Comedy (particularly of the edgy variety) is on tap, too: Douglas Carter Beane's The Little Dog Laughed at GableStage (Dec. 29-Feb. 3); Sarah Ruhl's The Clean House, a venture into grown-up theater by Miami Shores' PlayGround Theatre (May 29-June 22); Jeff Daniels' Guest Artist (Nov. 29-Dec. 23) and Shanley's Dirty Story (Feb. 28-March 23) at Mosaic.
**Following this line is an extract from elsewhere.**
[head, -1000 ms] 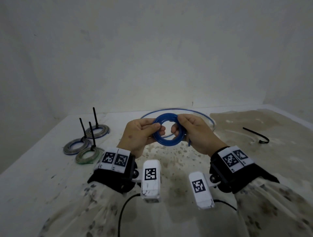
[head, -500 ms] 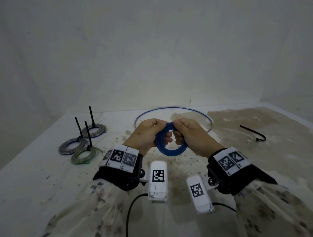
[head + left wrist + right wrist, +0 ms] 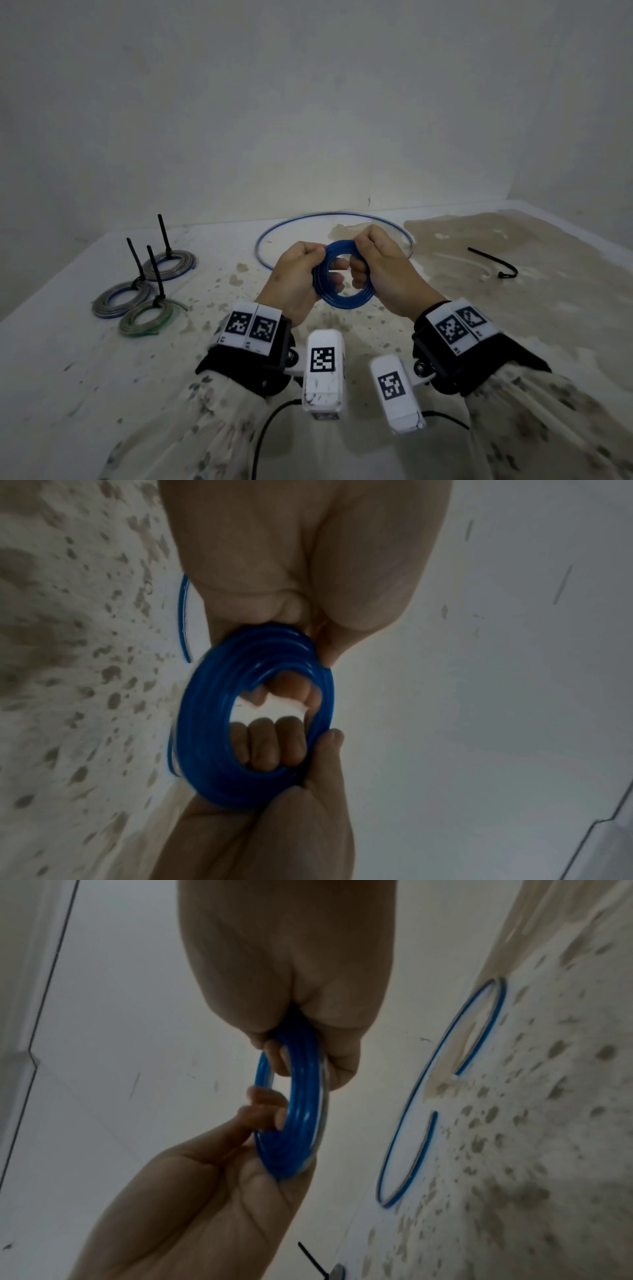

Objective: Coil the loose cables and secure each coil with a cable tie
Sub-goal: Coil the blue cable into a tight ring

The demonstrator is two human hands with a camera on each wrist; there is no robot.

And in the don't-miss miscellaneous category, the Classical Theatre of Harlem returns to the Carnival Center with a contemporary Romeo and Juliet (Oct. 10-13) and Melvin Van Peebles' Ain't Supposed To Die a Natural Death (Oct. 17-20); Miami's M Ensemble continues its August Wilson cycle with Jitney Nov. 8-Dec. 16; Pulitzer winner Nilo Cruz will get two of his plays (Ana en el trópico, Jan. 18-23, and Lorca con un vestido verde, Feb. 29-April 16) done in Spanish at Teatro 8 and A Very Old Man With Enormous Wings done in English by the PlayGround Theatre (Oct. 24-Nov. 18); and several Broadway stars (Patti LuPone on Oct. 7, Christine Andreas Jan. 29-Feb. 3, Bernadette Peters March 8 and Martin Short March 16) bring their solo shows to the Carnival Center.

Christine Dolen is The Miami Herald's theater critic.